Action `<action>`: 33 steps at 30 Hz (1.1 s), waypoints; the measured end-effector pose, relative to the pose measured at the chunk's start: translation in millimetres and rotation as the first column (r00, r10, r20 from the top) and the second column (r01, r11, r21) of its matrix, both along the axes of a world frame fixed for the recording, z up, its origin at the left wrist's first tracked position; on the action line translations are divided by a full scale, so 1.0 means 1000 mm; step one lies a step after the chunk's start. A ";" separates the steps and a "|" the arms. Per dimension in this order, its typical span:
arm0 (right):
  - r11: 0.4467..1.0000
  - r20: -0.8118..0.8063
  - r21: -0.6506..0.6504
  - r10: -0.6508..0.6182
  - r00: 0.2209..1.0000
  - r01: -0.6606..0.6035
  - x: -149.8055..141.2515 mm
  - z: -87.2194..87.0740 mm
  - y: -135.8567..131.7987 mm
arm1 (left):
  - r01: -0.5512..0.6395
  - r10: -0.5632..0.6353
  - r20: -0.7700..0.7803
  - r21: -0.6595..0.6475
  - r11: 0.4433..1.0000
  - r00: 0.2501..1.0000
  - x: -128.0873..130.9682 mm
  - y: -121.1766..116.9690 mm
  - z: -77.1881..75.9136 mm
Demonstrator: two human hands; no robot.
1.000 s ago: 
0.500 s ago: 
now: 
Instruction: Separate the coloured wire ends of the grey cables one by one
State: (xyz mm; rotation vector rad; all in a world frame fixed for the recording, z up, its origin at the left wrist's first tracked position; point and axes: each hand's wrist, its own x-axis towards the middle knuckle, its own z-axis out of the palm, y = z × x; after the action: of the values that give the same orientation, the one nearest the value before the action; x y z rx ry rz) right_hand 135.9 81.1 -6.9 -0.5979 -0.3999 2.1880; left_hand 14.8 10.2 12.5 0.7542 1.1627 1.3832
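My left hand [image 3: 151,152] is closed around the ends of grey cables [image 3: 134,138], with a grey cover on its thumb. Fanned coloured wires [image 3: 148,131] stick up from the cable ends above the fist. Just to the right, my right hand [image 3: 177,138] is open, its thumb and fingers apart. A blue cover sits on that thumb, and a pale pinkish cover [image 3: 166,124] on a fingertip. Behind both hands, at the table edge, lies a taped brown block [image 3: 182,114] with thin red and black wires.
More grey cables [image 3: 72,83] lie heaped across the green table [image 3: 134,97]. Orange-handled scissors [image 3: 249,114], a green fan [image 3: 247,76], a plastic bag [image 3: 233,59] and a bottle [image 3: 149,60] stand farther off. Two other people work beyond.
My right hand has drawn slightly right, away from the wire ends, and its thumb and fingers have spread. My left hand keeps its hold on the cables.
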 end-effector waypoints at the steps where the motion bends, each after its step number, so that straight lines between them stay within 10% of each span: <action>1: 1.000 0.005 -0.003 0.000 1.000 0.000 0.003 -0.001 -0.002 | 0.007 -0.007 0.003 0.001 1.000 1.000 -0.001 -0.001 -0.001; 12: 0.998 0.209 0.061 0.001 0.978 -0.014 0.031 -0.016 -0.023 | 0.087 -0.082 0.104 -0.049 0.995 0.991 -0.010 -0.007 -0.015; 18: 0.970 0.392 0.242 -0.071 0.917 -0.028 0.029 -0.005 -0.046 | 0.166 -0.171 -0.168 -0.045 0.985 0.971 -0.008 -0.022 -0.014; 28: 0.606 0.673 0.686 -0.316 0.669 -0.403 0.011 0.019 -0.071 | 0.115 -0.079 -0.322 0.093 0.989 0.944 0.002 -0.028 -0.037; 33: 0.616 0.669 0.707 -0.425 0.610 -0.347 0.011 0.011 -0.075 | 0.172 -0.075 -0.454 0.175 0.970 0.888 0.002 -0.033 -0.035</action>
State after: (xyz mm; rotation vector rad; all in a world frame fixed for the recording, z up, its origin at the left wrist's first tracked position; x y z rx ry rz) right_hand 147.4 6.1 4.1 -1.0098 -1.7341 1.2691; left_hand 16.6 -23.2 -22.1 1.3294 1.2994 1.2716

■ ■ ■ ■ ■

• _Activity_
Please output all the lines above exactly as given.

• _Response box_
Action `<action>`: 33 steps at 30 Hz (1.1 s), waypoints; the measured end-effector pose, relative to the pose measured at the chunk's start: translation in millimetres and rotation as the first column (r00, r10, r20 from the top) and the second column (r01, r11, r21) of its matrix, both along the axes of a world frame fixed for the recording, z up, its origin at the left wrist's first tracked position; on the action line translations are divided by a full scale, so 1.0 means 1000 mm; step one lies a step after the chunk's start. A ";" separates the steps and a "|" the arms. Per dimension in this order, its typical span:
arm0 (right):
  - r11: 0.4467..1.0000
  - r20: -0.8118..0.8063
  - r21: -0.6506..0.6504
  - r10: -0.6508..0.6182
  - r00: 0.2209..1.0000
  - r01: -0.6606..0.6035
  - x: -149.8055..141.2515 mm
  - z: -87.2194..87.0740 mm
  - y: -135.8567..131.7987 mm
arm1 (left):
  - r01: -0.5512..0.6395
  - r10: -0.5632..0.6353
  - r20: -0.7700..0.7803
  - r21: -0.6595..0.6475
  - r11: 0.4433..1.0000
  - r00: 0.2501..1.0000
  - x: -128.0873..130.9682 mm
  - y: -121.1766..116.9690 mm
  - z: -77.1881..75.9136 mm
Demonstrator: two human hands; no robot.
1.000 s ago: 
0.500 s ago: 
now: 
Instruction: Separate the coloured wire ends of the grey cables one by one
State: (xyz mm; rotation vector rad; all in a world frame fixed for the recording, z up, its origin at the left wrist's first tracked position; point and axes: each hand's wrist, its own x-axis towards the middle knuckle, its own z-axis out of the palm, y = z × x; after the action: of the values that give the same orientation, the one nearest the value before the action; x y z rx ry rz) right_hand 135.9 81.1 -6.9 -0.5979 -0.3999 2.1880; left_hand 14.8 10.2 12.5 0.7542 1.1627 1.3832
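My left hand [image 3: 151,152] is closed around the ends of grey cables [image 3: 134,138], with a grey cover on its thumb. Fanned coloured wires [image 3: 148,131] stick up from the cable ends above the fist. Just to the right, my right hand [image 3: 177,138] is open, its thumb and fingers apart. A blue cover sits on that thumb, and a pale pinkish cover [image 3: 166,124] on a fingertip. Behind both hands, at the table edge, lies a taped brown block [image 3: 182,114] with thin red and black wires.
More grey cables [image 3: 72,83] lie heaped across the green table [image 3: 134,97]. Orange-handled scissors [image 3: 249,114], a green fan [image 3: 247,76], a plastic bag [image 3: 233,59] and a bottle [image 3: 149,60] stand farther off. Two other people work beyond.
My right hand has drawn slightly right, away from the wire ends, and its thumb and fingers have spread. My left hand keeps its hold on the cables.
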 end-effector waypoints at the steps where the motion bends, each after its step number, so that straight lines between them stay within 10% of each span: <action>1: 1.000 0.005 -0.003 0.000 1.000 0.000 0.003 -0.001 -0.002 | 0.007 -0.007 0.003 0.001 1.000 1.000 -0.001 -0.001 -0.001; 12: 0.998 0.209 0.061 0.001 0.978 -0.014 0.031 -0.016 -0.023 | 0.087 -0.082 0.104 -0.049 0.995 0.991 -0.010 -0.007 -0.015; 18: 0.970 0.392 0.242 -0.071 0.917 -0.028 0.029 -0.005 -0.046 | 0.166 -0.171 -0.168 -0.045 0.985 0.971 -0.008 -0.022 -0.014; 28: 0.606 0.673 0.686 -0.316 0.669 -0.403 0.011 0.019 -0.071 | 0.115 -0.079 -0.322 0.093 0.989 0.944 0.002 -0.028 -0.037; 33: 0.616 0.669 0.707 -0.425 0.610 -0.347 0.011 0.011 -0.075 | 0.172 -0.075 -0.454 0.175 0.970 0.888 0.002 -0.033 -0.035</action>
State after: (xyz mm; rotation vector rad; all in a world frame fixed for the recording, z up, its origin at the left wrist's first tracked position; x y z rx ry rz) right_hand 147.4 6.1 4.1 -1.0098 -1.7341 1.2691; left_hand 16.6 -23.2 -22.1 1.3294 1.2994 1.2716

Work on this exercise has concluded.